[Stored items]
########################################
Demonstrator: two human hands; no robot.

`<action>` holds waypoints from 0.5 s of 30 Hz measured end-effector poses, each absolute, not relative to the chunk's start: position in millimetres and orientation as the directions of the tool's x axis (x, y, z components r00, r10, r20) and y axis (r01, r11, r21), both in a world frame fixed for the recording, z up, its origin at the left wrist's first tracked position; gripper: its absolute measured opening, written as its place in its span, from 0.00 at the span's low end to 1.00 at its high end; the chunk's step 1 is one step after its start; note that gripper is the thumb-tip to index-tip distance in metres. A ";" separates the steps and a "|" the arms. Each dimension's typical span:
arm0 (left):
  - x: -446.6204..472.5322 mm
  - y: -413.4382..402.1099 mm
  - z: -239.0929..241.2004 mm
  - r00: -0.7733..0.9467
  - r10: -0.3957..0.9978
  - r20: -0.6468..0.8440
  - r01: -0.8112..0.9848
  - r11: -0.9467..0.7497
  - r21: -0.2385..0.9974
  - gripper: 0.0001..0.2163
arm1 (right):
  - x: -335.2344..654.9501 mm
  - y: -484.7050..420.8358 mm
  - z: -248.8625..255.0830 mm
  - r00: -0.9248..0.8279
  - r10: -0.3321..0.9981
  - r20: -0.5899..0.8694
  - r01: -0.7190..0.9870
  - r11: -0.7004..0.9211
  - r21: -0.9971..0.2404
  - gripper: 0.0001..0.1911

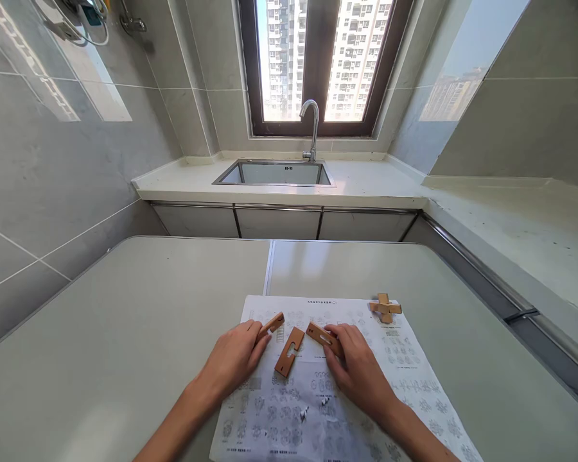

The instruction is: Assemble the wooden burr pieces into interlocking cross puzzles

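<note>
In the head view, the left hand point(234, 359) grips one notched wooden piece point(271, 324) by its end, and the right hand point(356, 366) pinches a second notched piece point(324, 338). A third piece point(289, 351) lies loose between them on the printed sheet point(318, 410). At two o'clock from the hands rests an already joined wooden cross point(385, 308), so the three pieces seem not yet assembled. The grey surface point(125, 333) stands before a sink point(274, 173) with a faucet point(312, 128) under a window point(318, 64).
</note>
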State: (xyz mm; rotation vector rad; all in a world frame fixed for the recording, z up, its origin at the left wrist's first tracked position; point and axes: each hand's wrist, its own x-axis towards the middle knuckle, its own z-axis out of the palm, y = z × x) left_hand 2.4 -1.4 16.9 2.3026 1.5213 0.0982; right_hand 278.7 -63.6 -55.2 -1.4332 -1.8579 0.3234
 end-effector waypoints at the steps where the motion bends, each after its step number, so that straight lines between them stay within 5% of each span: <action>1: 3.3 -0.4 17.8 0.388 0.910 -0.147 0.872 -0.312 0.377 0.14 | 278.1 -63.3 -55.8 -0.094 0.910 0.404 0.720 0.343 -0.604 0.12; 5: 15.4 -3.4 19.8 0.387 0.913 -0.128 0.752 -0.233 0.616 0.16 | 275.6 -62.4 -56.9 -0.077 0.918 0.389 0.726 0.319 -0.609 0.09; 9: 36.5 -18.2 16.2 0.557 0.824 -0.105 0.402 -0.156 0.902 0.19 | 275.3 -64.1 -53.2 0.021 0.942 0.336 0.661 0.239 -0.712 0.12; 15: 55.8 -40.1 -4.2 0.655 0.753 -0.063 0.112 -0.013 0.994 0.19 | 273.4 -70.7 -45.4 0.105 0.956 0.273 0.488 0.190 -0.852 0.14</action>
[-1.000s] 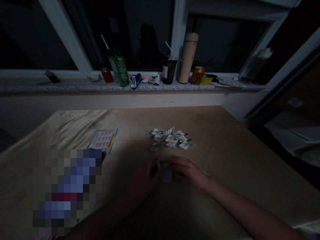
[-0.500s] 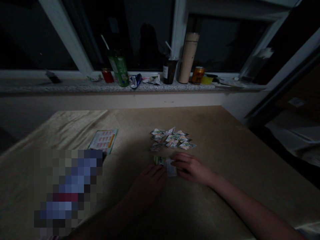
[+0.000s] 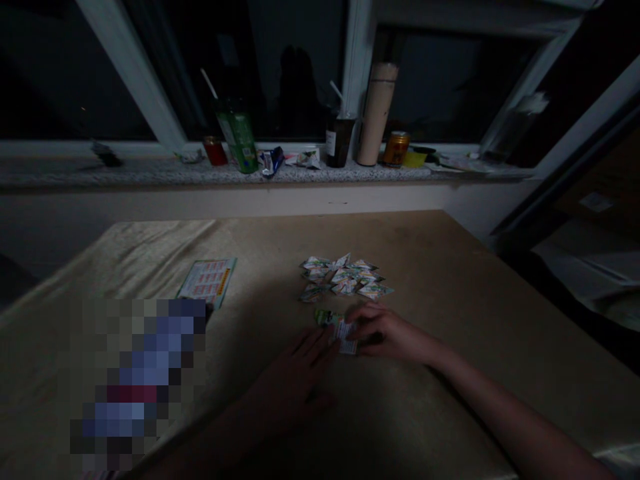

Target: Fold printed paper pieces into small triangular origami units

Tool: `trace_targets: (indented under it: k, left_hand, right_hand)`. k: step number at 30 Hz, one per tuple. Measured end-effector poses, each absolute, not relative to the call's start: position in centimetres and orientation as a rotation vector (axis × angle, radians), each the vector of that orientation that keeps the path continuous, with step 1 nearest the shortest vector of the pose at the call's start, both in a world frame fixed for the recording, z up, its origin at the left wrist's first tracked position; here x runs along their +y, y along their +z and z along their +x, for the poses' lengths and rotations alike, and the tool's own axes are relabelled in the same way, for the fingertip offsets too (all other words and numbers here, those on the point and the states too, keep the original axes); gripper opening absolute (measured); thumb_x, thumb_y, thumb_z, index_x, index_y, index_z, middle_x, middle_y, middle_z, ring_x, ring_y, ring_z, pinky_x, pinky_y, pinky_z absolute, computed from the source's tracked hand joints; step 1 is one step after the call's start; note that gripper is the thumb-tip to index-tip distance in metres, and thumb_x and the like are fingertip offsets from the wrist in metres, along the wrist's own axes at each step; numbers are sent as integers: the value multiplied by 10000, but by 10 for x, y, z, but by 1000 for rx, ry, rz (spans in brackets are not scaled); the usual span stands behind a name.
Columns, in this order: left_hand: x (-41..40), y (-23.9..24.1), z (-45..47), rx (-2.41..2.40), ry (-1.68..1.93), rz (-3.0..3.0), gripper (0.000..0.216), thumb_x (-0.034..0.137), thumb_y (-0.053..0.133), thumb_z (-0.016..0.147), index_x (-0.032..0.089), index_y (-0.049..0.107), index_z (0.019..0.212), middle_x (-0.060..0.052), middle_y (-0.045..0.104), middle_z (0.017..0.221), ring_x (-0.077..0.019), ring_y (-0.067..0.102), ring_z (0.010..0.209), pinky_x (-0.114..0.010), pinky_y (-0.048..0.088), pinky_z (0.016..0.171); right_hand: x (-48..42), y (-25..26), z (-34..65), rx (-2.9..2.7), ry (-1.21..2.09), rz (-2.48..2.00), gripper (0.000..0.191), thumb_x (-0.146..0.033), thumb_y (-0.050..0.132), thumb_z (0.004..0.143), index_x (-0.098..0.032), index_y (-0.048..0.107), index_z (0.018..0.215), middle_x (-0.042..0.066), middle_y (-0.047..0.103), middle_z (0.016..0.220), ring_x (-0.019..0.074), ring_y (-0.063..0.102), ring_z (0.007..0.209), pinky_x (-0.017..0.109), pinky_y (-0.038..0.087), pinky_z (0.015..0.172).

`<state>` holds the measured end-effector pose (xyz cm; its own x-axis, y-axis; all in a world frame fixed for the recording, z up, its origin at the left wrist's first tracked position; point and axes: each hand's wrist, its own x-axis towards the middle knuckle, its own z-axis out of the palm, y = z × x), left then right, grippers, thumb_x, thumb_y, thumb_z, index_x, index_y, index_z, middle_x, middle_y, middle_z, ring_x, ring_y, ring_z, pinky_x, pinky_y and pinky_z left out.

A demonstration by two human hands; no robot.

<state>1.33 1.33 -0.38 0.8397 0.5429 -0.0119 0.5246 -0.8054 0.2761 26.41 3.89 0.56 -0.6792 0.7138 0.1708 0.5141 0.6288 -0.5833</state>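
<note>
On the table lies a small piece of printed paper (image 3: 346,339), white with a green end and apparently folded. My left hand (image 3: 305,367) reaches in from the left with its fingers stretched out, their tips over the paper's left edge. From the right, my right hand (image 3: 387,333) has curled fingers closed on the paper's right side. Just beyond both hands sits a cluster of several folded paper pieces (image 3: 345,277), pointed and made of printed paper. The dim light hides where exactly the fingertips press.
A printed sheet (image 3: 207,281) lies at the table's left, beside a pixelated area. The windowsill (image 3: 165,175) behind holds a green bottle (image 3: 243,140), a dark cup with a straw (image 3: 339,143), a tall beige flask (image 3: 377,117) and an orange can (image 3: 397,149).
The left hand's fingers have straightened and its thumb has spread out. The paper has shifted slightly right, and the right hand has arched a little with it.
</note>
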Motion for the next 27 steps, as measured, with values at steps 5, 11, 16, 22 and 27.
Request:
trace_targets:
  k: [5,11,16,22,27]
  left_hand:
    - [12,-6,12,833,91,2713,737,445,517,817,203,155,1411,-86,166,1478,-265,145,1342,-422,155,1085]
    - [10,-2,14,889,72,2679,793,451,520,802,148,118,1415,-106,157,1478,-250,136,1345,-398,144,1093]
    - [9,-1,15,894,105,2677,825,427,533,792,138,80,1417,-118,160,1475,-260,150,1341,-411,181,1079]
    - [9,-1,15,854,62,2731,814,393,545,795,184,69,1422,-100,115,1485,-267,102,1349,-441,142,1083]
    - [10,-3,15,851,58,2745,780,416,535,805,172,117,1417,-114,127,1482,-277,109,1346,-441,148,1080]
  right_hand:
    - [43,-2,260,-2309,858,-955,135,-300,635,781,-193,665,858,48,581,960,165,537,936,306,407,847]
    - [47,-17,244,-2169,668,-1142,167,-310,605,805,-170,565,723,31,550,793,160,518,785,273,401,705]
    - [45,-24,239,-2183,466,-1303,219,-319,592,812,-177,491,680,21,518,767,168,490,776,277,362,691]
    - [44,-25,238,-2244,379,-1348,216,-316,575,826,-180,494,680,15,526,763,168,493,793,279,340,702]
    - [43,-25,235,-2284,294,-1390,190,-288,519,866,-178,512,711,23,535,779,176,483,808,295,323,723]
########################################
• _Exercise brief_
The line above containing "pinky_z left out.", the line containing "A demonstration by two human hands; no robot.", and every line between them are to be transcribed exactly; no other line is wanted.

• _Result_
`<state>` holds the measured end-effector pose (xyz cm; its own x-axis, y-axis; all in a world frame fixed for the recording, z up, its origin at the left wrist's first tracked position; point and axes: each hand's wrist, its own x-axis towards the middle knuckle, its own z-axis out of the palm, y = z × x), left then right, grippers, thumb_x, thumb_y, thumb_z, index_x, index_y, index_z, middle_x, middle_y, middle_z, ring_x, ring_y, ring_z, pinky_x, pinky_y and pinky_z left out.

A demonstration by two human hands; no robot.

This output has been written out in full.